PROBLEM REQUIREMENTS —
Your answer should consist of the listing, repeated exactly.

DATA SEGMENT —
=== Begin Enclosure ===

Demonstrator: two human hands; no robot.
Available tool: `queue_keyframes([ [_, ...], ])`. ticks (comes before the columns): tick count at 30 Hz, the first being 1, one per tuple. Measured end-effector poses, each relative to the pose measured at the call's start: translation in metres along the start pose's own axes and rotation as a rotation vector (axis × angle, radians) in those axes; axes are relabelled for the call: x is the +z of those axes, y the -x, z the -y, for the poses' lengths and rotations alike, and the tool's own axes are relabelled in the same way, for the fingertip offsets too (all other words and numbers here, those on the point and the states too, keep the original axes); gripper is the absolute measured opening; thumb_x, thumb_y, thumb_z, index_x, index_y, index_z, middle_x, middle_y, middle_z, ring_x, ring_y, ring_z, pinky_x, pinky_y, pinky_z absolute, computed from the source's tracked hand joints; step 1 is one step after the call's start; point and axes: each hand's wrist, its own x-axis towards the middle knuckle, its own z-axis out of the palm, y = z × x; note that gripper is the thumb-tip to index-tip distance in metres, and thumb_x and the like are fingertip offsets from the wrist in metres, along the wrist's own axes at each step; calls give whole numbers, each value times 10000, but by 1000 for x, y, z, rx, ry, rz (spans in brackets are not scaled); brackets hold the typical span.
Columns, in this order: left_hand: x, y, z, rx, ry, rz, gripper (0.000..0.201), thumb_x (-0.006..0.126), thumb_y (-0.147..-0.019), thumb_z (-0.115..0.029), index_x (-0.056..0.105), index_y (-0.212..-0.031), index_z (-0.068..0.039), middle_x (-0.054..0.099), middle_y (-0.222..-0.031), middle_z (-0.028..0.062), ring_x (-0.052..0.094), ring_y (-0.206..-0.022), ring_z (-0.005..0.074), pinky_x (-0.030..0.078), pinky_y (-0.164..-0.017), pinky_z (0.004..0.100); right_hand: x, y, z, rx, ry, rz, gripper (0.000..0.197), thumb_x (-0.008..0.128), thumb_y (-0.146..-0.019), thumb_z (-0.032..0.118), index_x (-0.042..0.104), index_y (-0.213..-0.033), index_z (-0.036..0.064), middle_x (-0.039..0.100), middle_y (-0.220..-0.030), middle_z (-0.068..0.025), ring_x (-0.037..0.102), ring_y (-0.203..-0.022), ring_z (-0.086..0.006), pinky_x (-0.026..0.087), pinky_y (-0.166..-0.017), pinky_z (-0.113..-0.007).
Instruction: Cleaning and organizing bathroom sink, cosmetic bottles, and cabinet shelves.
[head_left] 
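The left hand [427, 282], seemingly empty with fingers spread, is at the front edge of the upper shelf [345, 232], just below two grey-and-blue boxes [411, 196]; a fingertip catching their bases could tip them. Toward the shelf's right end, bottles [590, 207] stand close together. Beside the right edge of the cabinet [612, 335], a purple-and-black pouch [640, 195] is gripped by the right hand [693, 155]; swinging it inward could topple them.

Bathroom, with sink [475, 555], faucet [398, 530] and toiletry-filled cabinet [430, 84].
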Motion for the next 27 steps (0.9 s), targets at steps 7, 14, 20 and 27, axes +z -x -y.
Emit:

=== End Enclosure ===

ANSWER BOX —
Demonstrator: two human hands; no robot.
Available tool: `queue_keyframes([ [_, ...], ])`. ticks (comes before the columns): tick count at 30 Hz, the first being 1, one per tuple. Measured end-effector poses, each relative to the pose measured at the call's start: translation in metres along the start pose's own axes and rotation as a rotation vector (axis × angle, radians) in those axes; axes are relabelled for the call: x is the +z of those axes, y the -x, z the -y, for the poses' lengths and rotations alike, and the tool's own axes are relabelled in the same way, for the fingertip offsets too (all other words and numbers here, those on the point and the states too, keep the original axes); gripper is the absolute measured opening; thumb_x, thumb_y, thumb_z, index_x, index_y, index_z, middle_x, middle_y, middle_z, ring_x, ring_y, ring_z, pinky_x, pinky_y, pinky_z absolute, computed from the source's tracked hand joints; step 1 is one step after the call's start; point and axes: each hand's wrist, its own x-axis towards the middle knuckle, its own z-axis out of the palm, y = z × x; note that gripper is the thumb-tip to index-tip distance in metres, and thumb_x and the like are fingertip offsets from the wrist in metres, along the wrist's own axes at each step; calls give whole numbers, each value times 10000, but by 1000 for x, y, z, rx, ry, rz (spans in brackets are not scaled); brackets hold the typical span.
Columns, in this order: left_hand: x, y, z, rx, ry, rz, gripper (0.000..0.201), thumb_x (-0.006..0.126), thumb_y (-0.147..-0.019), thumb_z (-0.115..0.029), index_x (-0.056..0.105), index_y (-0.212..-0.031), index_z (-0.068..0.039), middle_x (-0.054..0.099), middle_y (-0.222..-0.031), middle_z (-0.028..0.062), ring_x (-0.052..0.094), ring_y (-0.206..-0.022), ring_z (-0.005..0.074), pinky_x (-0.030..0.078), pinky_y (-0.164..-0.017), pinky_z (0.004..0.100); right_hand: x, y, z, rx, ry, rz, gripper (0.000..0.197), thumb_x (-0.008..0.128), thumb_y (-0.146..-0.019), thumb_z (-0.032..0.118), index_x (-0.042..0.104), index_y (-0.213..-0.033), index_z (-0.036..0.064), middle_x (-0.039..0.100), middle_y (-0.220..-0.030), middle_z (-0.068..0.025), ring_x (-0.037..0.102), ring_y (-0.203..-0.022), ring_z (-0.086..0.006), pinky_x (-0.026..0.087), pinky_y (-0.166..-0.017), pinky_z (-0.113..-0.007).
Instruction: Cleaning and organizing bathroom sink, cosmetic bottles, and cabinet shelves.
[head_left] 
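The left hand [427, 282], seemingly empty with fingers spread, is at the front edge of the upper shelf [345, 232], just below two grey-and-blue boxes [411, 196]; a fingertip catching their bases could tip them. Toward the shelf's right end, bottles [590, 207] stand close together. Beside the right edge of the cabinet [612, 335], a purple-and-black pouch [640, 195] is gripped by the right hand [693, 155]; swinging it inward could topple them.

Bathroom, with sink [475, 555], faucet [398, 530] and toiletry-filled cabinet [430, 84].
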Motion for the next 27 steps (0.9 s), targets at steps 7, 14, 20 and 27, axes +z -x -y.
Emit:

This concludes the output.